Friday, November 28, 2014

Foodie Friday - Pumpkin Muffins

Sorry about the lack of Foodie Friday post last week. I totally forgot about it until late that night and by that point, I figured I would just wait a week. Plus, it gave you a small break between two muffin recipes. I usually try and vary my Foodie Friday posts but I've been on a muffin kick lately and these ones were just too good to pass up sharing with you.

This is for sure my new go to pumpkin muffin recipe. I was blown away by how tasty, moist and not crumbly they are!

Plus, for those of you who care, they can easily be vegan.

I also love how simple they are to make. Not too many ingredients and they mix together beautifully.

As my Facebook followers saw last week, I just finished chopping up my big pumpkin and had a lot of pumpkin puree afterwards. So these muffins came at the perfect time. And having this great recipe will also help me work my way through the pumpkin stash in the freezer now.

When we visited my family back at the beginning of November, my sister Stacey made me a pumpkin cake in a bundt pan and she used this recipe. This is actually where I got hooked on the flavour and texture and kindly asked her to share the recipe with me. She did so now I am sharing it with you.

Pumpkin Muffins 
2/3 c. canola oil
1 1/3 c. sugar
1 tsp. vanilla
2 c. pumpkin puree
2/3 c. milk (or non-dairy alternative)
3 1/3 c. flour
3 tsp. cinnamon
2 tsp. baking soda
1 tsp. baking powder
1 tsp. nutmeg
1/2 tsp. salt

Mix oil, sugar and vanilla together, then add in pumpkin. Add in milk until just mixed. 

Mix drys together in separate bowl, add to wets and stir until just moistened. 

Bake in oven at 350 degrees Fahrenheit for 20-25 minutes or until done. Cool on wire rack. Makes 18 muffins.
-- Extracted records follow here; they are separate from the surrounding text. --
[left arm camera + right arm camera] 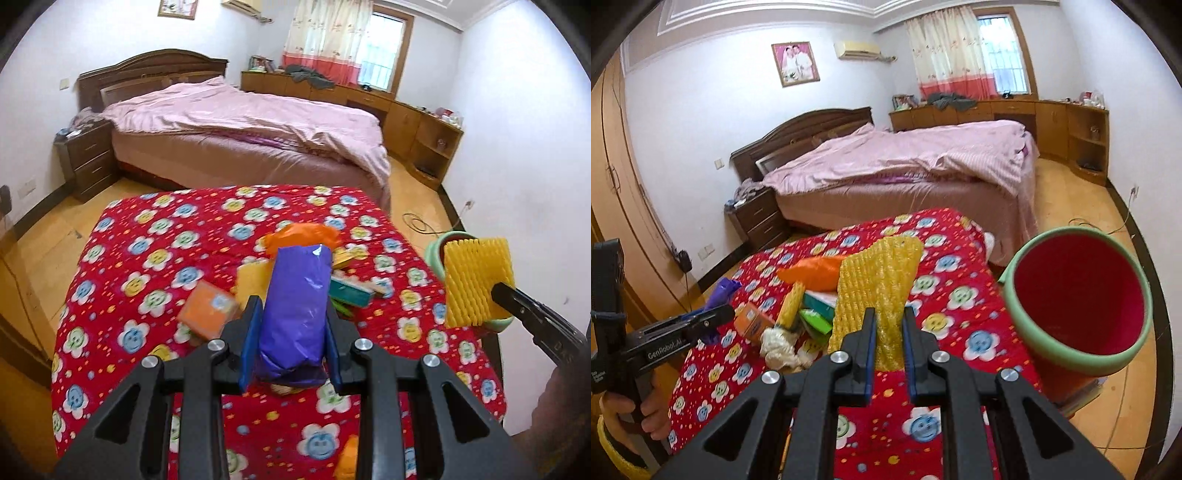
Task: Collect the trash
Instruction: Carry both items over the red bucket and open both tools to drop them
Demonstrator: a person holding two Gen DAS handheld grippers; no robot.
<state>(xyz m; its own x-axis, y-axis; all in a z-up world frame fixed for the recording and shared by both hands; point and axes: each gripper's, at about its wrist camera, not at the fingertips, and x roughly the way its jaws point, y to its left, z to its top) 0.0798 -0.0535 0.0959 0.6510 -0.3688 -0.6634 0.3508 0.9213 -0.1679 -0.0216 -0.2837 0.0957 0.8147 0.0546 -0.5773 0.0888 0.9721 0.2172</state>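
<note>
Left gripper clamps a purple wrapper between its blue pads, lifted above a table draped in a red flower-print cloth. Right gripper pinches a yellow foam net by its lower edge, the sheet standing upright past its fingertips. Just right of that gripper, a green-rimmed bin with a red inside tilts its mouth toward the camera. Below and ahead of both grippers, more trash lies heaped on the cloth: an orange bag, an orange box, a teal box and crumpled white paper. Beyond the table stands a bed under a pink cover, with a dark nightstand to its left and low wooden cabinets under a curtained window. A hand grips the left tool's handle.
</note>
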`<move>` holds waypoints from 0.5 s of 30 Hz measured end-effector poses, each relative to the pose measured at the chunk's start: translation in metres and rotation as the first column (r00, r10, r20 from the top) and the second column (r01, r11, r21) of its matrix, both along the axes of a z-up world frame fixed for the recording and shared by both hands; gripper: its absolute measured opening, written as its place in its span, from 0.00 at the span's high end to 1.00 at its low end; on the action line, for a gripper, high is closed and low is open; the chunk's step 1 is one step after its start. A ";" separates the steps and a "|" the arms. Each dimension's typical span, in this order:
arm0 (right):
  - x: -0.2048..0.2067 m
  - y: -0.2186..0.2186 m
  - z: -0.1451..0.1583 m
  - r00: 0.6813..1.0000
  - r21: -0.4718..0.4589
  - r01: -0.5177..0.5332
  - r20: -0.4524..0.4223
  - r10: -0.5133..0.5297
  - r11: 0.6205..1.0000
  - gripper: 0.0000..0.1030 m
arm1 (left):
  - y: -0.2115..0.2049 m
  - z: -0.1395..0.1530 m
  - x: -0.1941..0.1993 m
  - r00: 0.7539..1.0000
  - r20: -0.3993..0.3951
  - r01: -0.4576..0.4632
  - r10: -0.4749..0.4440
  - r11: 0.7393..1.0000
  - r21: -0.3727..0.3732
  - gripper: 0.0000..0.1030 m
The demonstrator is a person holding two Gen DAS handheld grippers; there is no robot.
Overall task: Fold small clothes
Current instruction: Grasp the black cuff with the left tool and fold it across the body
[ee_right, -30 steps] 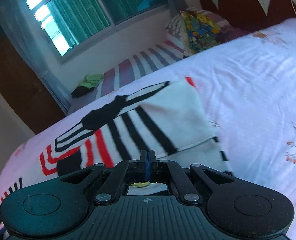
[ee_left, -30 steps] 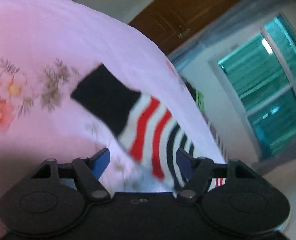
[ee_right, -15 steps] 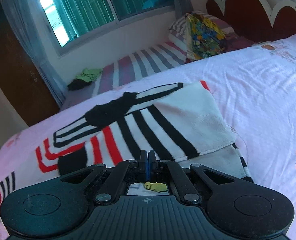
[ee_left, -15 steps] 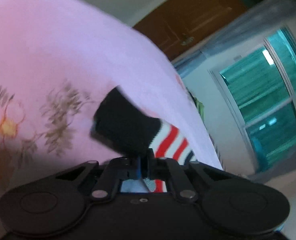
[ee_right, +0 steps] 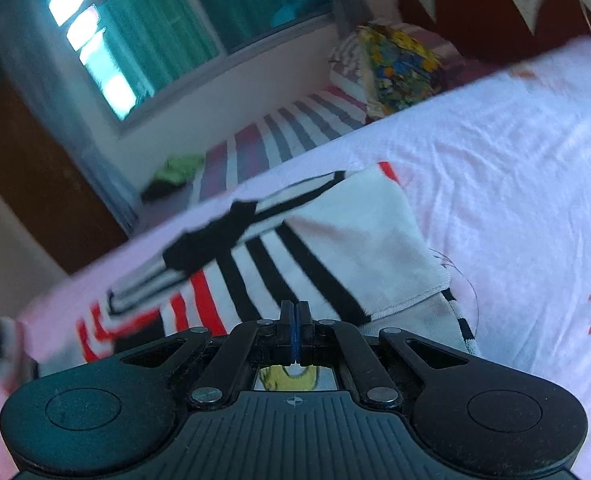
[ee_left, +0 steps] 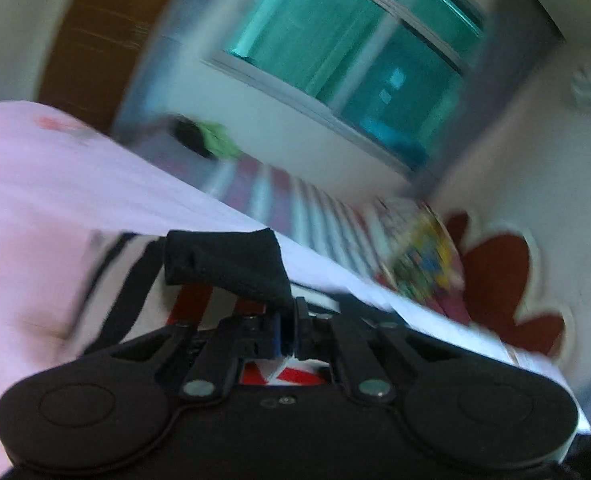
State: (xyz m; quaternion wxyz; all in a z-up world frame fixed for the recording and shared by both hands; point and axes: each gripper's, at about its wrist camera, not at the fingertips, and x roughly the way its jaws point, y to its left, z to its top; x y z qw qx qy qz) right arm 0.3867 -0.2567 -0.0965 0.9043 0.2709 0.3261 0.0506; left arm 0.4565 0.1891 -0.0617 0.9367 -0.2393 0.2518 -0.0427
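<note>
Each camera sits on a gripper and looks forward along its two fingers, tipped down a little. The left camera is very close over the striped shirt (ee_left: 143, 280) on the bed (ee_left: 55, 184), and its picture is blurry. The right camera is close to that shirt too. Both see the window (ee_right: 199, 36), the headboard (ee_left: 503, 280) and the striped mattress (ee_right: 279, 140)
</note>
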 end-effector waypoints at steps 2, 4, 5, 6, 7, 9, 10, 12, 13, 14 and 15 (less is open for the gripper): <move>0.000 -0.010 0.001 1.000 -0.007 0.012 0.009 -0.012 1.000 1.00 | -0.037 -0.006 0.018 0.998 -0.017 0.063 -0.063 0.998 -0.003 0.95; 0.000 -0.021 -0.001 1.000 0.006 0.018 0.005 -0.018 1.000 1.00 | -0.072 -0.012 0.030 0.993 -0.029 0.117 -0.117 0.993 0.007 0.95; -0.001 -0.027 -0.001 1.000 0.009 0.024 0.004 -0.024 1.000 1.00 | -0.089 -0.016 0.036 0.989 -0.042 0.146 -0.145 0.989 0.019 0.95; -0.003 -0.032 -0.001 1.000 0.009 0.030 0.005 -0.030 0.999 1.00 | -0.104 -0.022 0.040 0.983 -0.059 0.175 -0.172 0.984 0.032 0.95; -0.005 -0.038 -0.002 0.999 0.011 0.037 0.006 -0.037 0.999 1.00 | -0.119 -0.027 0.044 0.977 -0.077 0.204 -0.200 0.978 0.050 0.95; -0.010 -0.050 -0.003 0.998 0.035 0.056 -0.002 -0.056 0.998 1.00 | -0.145 -0.045 0.048 0.956 -0.123 0.276 -0.265 0.958 0.084 0.95; -0.012 -0.058 -0.004 0.998 0.073 0.070 -0.008 -0.069 0.995 1.00 | -0.158 -0.055 0.055 0.947 -0.148 0.301 -0.285 0.949 0.097 0.95; -0.016 -0.069 -0.004 0.996 0.124 0.088 -0.008 -0.088 0.988 1.00 | -0.179 -0.070 0.061 0.924 -0.192 0.356 -0.331 0.927 0.117 0.94; -0.017 -0.072 -0.001 0.996 0.120 0.093 -0.007 -0.093 0.988 1.00 | -0.187 -0.076 0.060 0.913 -0.206 0.381 -0.352 0.917 0.123 0.88; -0.016 -0.073 0.001 0.996 0.118 0.090 0.002 -0.091 0.989 1.00 | -0.197 -0.080 0.057 0.909 -0.209 0.394 -0.361 0.908 0.144 0.70; -0.016 -0.074 0.003 0.996 0.121 0.086 0.012 -0.088 0.989 1.00 | -0.208 -0.080 0.052 0.905 -0.198 0.409 -0.376 0.897 0.168 0.58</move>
Once they are cool enough to taste, dig in! They are the best fresh, so enjoy liberally that first day. Although I would recommend showing some self control and not eating four like I did.

What is your favourite thing to cook or bake with pumpkin? Mine is definitely muffins or cake.
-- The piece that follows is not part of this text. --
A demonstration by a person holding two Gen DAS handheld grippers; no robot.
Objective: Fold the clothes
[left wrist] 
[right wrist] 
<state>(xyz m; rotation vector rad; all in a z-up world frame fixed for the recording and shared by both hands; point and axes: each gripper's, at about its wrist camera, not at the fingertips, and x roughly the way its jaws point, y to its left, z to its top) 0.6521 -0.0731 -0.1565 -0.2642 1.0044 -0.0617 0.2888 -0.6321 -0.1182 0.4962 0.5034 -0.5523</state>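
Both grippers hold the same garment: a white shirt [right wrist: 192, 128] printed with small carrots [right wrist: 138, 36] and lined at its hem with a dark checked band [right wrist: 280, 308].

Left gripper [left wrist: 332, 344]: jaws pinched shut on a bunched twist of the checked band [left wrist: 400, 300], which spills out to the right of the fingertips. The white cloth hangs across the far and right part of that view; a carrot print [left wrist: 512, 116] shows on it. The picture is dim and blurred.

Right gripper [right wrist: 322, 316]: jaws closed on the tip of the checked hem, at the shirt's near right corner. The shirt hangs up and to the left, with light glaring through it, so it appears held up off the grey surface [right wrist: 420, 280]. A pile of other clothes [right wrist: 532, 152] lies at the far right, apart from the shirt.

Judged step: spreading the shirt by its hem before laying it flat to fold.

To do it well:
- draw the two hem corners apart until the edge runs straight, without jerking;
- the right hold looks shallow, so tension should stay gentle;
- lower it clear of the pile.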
Foodie Friday Mini Series, Take 2

Week 1: Banana Bread
Week 2: Butternut Squash Soup & Flat Bread 
Week 3: Nutty Chocolate Bark
Week 4: Lazy Sunday Casserole 
Week 5: Teriyaki Meatball Bowls
Week 6: Rosemary Garlic Beef Stew
Week 7: Strawberry Rhubarb Muffins
Week 8: Pumpkin Muffins

1 comment:

  1. Mmmm! I love to make pumpkin muffins with chocolate chips. Pumpkin pie is tasty too!